─── Source material

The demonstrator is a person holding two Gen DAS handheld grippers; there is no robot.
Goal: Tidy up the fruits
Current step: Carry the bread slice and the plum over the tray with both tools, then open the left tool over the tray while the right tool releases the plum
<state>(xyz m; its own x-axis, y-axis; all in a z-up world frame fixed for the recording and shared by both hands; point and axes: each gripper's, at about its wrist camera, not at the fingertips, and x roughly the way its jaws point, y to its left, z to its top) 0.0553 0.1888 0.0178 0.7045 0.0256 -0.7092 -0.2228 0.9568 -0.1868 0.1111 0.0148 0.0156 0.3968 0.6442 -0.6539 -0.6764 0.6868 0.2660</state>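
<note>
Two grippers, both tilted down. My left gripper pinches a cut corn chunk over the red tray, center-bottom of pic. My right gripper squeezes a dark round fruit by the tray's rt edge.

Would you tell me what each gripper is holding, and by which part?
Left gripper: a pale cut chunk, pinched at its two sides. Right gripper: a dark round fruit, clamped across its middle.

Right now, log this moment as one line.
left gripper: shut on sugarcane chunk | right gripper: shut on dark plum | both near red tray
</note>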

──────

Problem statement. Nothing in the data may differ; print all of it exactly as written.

Reply.
The demonstrator is a person holding two Gen DAS handheld grippers; there is no robot.
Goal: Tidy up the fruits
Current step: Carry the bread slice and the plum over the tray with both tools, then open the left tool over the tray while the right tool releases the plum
<state>(xyz m; its own x-axis, y-axis; all in a z-up world frame fixed for the recording and shared by both hands; point and axes: each gripper's, at about its wrist camera, not at the fingertips, and x roughly the way its jaws point, y to its left, z to its top) 0.0553 0.1888 0.0178 0.7045 0.0256 -0.7092 -0.2228 0.9568 -0.1868 0.1111 0.0148 0.0156 0.3968 0.6442 -0.6539 -0.6764 0.6868 0.2660</state>
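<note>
Two grippers, both tilted down. My left gripper pinches a cut corn chunk over the red tray, center-bottom of pic. My right gripper squeezes a dark round fruit by the tray's rt edge.

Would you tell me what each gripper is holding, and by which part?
Left gripper: a pale cut chunk, pinched at its two sides. Right gripper: a dark round fruit, clamped across its middle.

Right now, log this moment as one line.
left gripper: shut on sugarcane chunk | right gripper: shut on dark plum | both near red tray
</note>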

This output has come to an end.